What you should do »
Please repeat every line below exactly, from the first to the last.

Data provided »

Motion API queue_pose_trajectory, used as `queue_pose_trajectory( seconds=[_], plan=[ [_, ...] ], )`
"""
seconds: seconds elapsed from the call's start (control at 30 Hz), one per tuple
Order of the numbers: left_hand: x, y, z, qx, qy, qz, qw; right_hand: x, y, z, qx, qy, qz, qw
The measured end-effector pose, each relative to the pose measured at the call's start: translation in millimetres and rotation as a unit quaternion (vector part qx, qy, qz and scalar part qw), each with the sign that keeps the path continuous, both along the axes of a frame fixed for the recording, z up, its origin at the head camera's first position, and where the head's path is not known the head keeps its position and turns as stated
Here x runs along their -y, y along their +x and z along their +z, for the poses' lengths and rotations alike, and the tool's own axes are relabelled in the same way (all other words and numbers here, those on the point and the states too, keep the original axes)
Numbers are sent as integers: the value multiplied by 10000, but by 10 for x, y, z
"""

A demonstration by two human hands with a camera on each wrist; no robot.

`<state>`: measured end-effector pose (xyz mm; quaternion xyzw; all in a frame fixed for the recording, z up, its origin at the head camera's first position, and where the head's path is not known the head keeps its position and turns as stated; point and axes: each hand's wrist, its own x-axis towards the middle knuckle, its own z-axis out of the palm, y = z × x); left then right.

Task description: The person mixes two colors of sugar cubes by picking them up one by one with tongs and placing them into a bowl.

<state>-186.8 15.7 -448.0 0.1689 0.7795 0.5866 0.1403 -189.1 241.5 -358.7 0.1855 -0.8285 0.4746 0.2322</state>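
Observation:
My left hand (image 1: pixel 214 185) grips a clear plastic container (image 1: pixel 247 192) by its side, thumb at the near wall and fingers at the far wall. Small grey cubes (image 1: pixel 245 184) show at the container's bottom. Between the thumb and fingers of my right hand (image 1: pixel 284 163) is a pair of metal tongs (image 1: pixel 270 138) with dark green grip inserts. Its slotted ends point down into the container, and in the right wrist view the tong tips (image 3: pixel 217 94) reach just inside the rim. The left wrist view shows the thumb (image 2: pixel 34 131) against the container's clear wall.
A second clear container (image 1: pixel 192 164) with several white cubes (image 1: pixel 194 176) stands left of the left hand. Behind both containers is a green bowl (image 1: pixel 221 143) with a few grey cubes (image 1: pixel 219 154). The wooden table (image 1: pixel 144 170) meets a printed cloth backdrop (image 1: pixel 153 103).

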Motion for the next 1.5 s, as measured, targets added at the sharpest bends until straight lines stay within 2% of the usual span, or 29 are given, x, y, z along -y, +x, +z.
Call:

Response »
Motion API queue_pose_trajectory, used as `queue_pose_trajectory( seconds=[_], plan=[ [_, ...] ], )`
"""
seconds: seconds elapsed from the call's start (control at 30 Hz), one per tuple
Order of the numbers: left_hand: x, y, z, qx, qy, qz, qw; right_hand: x, y, z, qx, qy, qz, qw
The measured end-effector pose, each relative to the pose measured at the call's start: translation in millimetres and rotation as a unit quaternion (vector part qx, qy, qz and scalar part qw), each with the sign that keeps the path continuous, both along the axes of a frame fixed for the recording, z up, its origin at the head camera's first position, and where the head's path is not known the head keeps its position and turns as stated
Here x runs along their -y, y along their +x and z along their +z, for the poses' lengths and rotations alike, and the tool's own axes are relabelled in the same way (all other words and numbers here, those on the point and the states too, keep the original axes)
Numbers are sent as integers: the value multiplied by 10000, but by 10 for x, y, z
"""

A demonstration by two human hands with a camera on each wrist; no robot.

`<state>`: measured end-effector pose (xyz mm; quaternion xyzw; all in a frame fixed for the recording, z up, its origin at the head camera's first position, and where the head's path is not known the head keeps its position and turns as stated; point and axes: each hand's wrist, its own x-axis towards the middle knuckle, its own z-axis out of the palm, y = z × x); left then right.

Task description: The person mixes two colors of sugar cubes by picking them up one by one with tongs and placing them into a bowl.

<state>-186.8 15.7 -448.0 0.1689 0.7795 0.5866 0.1403 -189.1 241.5 -358.7 0.1855 -0.8285 0.4746 0.2322</state>
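Observation:
My left hand (image 1: pixel 214 185) grips a clear plastic container (image 1: pixel 247 192) by its side, thumb at the near wall and fingers at the far wall. Small grey cubes (image 1: pixel 245 184) show at the container's bottom. Between the thumb and fingers of my right hand (image 1: pixel 284 163) is a pair of metal tongs (image 1: pixel 270 138) with dark green grip inserts. Its slotted ends point down into the container, and in the right wrist view the tong tips (image 3: pixel 217 94) reach just inside the rim. The left wrist view shows the thumb (image 2: pixel 34 131) against the container's clear wall.
A second clear container (image 1: pixel 192 164) with several white cubes (image 1: pixel 194 176) stands left of the left hand. Behind both containers is a green bowl (image 1: pixel 221 143) with a few grey cubes (image 1: pixel 219 154). The wooden table (image 1: pixel 144 170) meets a printed cloth backdrop (image 1: pixel 153 103).
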
Motion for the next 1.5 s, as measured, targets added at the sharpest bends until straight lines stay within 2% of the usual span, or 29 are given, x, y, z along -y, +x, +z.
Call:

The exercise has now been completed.